◆ Dataset content ◆
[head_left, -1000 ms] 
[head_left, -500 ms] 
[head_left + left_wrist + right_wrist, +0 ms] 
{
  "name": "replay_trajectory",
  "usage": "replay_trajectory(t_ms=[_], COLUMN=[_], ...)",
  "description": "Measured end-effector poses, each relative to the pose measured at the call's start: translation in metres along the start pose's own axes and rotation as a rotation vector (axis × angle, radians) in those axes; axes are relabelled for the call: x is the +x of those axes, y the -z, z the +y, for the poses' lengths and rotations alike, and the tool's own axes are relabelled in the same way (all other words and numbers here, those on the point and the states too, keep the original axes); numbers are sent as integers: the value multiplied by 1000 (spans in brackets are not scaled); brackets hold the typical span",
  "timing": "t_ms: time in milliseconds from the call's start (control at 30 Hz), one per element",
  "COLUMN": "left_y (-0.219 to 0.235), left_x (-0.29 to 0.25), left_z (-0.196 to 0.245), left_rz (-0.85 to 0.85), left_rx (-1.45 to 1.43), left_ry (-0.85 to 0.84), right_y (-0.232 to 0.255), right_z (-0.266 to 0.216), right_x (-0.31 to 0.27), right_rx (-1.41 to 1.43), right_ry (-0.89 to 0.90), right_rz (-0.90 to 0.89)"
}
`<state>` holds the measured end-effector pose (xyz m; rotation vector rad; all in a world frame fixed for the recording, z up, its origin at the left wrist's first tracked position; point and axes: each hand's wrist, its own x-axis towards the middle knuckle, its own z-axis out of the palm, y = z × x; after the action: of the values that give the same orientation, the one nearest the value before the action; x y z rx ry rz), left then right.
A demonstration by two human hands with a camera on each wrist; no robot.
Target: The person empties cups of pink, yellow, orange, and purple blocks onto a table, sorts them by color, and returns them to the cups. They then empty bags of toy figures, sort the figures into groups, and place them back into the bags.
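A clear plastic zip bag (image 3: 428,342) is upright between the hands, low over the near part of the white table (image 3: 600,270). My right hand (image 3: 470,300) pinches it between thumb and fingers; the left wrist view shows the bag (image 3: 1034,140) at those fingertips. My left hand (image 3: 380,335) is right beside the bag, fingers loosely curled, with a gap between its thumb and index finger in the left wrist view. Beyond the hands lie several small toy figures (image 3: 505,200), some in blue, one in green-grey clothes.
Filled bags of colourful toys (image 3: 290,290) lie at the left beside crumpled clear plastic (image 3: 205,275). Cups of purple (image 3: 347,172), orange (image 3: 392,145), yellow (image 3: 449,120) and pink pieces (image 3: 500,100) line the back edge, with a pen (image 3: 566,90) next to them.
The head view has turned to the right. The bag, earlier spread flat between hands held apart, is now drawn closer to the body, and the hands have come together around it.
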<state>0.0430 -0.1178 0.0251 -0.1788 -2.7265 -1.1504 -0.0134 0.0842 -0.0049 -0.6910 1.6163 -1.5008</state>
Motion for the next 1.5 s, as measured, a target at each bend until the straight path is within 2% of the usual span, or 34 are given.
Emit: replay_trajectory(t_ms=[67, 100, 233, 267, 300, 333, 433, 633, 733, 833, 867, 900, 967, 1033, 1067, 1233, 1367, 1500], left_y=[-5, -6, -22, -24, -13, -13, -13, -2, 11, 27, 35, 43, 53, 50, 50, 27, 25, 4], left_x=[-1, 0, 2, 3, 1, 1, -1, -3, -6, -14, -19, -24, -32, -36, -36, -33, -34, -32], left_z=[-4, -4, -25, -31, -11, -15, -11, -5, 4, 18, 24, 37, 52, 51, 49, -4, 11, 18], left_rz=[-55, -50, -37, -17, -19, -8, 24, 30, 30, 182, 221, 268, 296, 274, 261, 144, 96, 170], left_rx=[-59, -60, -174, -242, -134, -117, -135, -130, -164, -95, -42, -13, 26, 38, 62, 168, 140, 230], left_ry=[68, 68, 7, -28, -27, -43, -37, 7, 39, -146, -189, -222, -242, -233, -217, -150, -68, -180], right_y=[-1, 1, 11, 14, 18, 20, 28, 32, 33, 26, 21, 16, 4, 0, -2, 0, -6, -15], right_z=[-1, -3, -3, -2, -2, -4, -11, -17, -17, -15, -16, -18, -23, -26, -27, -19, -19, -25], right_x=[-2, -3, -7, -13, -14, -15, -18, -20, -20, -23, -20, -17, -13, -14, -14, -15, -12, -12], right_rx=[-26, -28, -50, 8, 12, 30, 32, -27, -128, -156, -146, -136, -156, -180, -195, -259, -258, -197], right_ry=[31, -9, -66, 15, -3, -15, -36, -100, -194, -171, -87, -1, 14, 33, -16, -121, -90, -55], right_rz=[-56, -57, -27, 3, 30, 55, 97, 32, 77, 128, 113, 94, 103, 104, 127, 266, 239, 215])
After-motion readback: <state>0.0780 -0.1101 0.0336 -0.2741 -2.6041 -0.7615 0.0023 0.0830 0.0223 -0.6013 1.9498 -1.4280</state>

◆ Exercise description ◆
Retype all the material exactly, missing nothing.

◆ Result of the task ◆
[head_left, -1000 ms] 
[head_left, -500 ms] 
[head_left + left_wrist + right_wrist, +0 ms] 
{
  "name": "replay_trajectory",
  "usage": "replay_trajectory(t_ms=[_], COLUMN=[_], ...)",
  "description": "Measured end-effector poses, each relative to the pose measured at the call's start: translation in metres along the start pose's own axes and rotation as a rotation vector (axis × angle, radians) in those axes; axes are relabelled for the call: x is the +x of those axes, y the -z, z the +y, for the poses' lengths and rotations alike, and the tool's own axes are relabelled in the same way (all other words and numbers here, those on the point and the states too, keep the original axes); numbers are sent as integers: the value multiplied by 1000 (spans in brackets are not scaled); brackets hold the typical span",
  "timing": "t_ms: time in milliseconds from the call's start (control at 30 Hz), one per element",
  "COLUMN": "left_y (-0.219 to 0.235), left_x (-0.29 to 0.25), left_z (-0.196 to 0.245), left_rz (-0.85 to 0.85), left_rx (-1.45 to 1.43), left_ry (-0.85 to 0.84), right_y (-0.232 to 0.255), right_z (-0.266 to 0.216), right_x (-0.31 to 0.27), right_rx (-1.41 to 1.43), right_ry (-0.89 to 0.90), right_rz (-0.90 to 0.89)"
}
`<state>` holds the measured end-effector pose (xyz m; rotation vector rad; all in a world frame fixed for the recording, z up, its origin at the left wrist's first tracked position; point and axes: each hand's wrist, its own x-axis towards the middle knuckle, its own z-axis out of the palm, y = z × x; after the action: of the values that give the same orientation, the one nearest the value before the action; x y z rx ry rz), left then right.
A demonstration by two human hands with a camera on each wrist; no robot.
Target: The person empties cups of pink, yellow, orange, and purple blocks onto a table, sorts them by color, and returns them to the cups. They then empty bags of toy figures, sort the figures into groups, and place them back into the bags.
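A clear plastic zip bag (image 3: 428,342) is upright between the hands, low over the near part of the white table (image 3: 600,270). My right hand (image 3: 470,300) pinches it between thumb and fingers; the left wrist view shows the bag (image 3: 1034,140) at those fingertips. My left hand (image 3: 380,335) is right beside the bag, fingers loosely curled, with a gap between its thumb and index finger in the left wrist view. Beyond the hands lie several small toy figures (image 3: 505,200), some in blue, one in green-grey clothes.
Filled bags of colourful toys (image 3: 290,290) lie at the left beside crumpled clear plastic (image 3: 205,275). Cups of purple (image 3: 347,172), orange (image 3: 392,145), yellow (image 3: 449,120) and pink pieces (image 3: 500,100) line the back edge, with a pen (image 3: 566,90) next to them.
The head view has turned to the right. The bag, earlier spread flat between hands held apart, is now drawn closer to the body, and the hands have come together around it.
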<state>0.0430 -0.1178 0.0251 -0.1788 -2.7265 -1.1504 -0.0134 0.0842 -0.0049 -0.6910 1.6163 -1.5008</state>
Motion for the next 1.5 s, as measured, a target at each bend until the straight path is within 2% of the usual span, or 34 are given.
Emit: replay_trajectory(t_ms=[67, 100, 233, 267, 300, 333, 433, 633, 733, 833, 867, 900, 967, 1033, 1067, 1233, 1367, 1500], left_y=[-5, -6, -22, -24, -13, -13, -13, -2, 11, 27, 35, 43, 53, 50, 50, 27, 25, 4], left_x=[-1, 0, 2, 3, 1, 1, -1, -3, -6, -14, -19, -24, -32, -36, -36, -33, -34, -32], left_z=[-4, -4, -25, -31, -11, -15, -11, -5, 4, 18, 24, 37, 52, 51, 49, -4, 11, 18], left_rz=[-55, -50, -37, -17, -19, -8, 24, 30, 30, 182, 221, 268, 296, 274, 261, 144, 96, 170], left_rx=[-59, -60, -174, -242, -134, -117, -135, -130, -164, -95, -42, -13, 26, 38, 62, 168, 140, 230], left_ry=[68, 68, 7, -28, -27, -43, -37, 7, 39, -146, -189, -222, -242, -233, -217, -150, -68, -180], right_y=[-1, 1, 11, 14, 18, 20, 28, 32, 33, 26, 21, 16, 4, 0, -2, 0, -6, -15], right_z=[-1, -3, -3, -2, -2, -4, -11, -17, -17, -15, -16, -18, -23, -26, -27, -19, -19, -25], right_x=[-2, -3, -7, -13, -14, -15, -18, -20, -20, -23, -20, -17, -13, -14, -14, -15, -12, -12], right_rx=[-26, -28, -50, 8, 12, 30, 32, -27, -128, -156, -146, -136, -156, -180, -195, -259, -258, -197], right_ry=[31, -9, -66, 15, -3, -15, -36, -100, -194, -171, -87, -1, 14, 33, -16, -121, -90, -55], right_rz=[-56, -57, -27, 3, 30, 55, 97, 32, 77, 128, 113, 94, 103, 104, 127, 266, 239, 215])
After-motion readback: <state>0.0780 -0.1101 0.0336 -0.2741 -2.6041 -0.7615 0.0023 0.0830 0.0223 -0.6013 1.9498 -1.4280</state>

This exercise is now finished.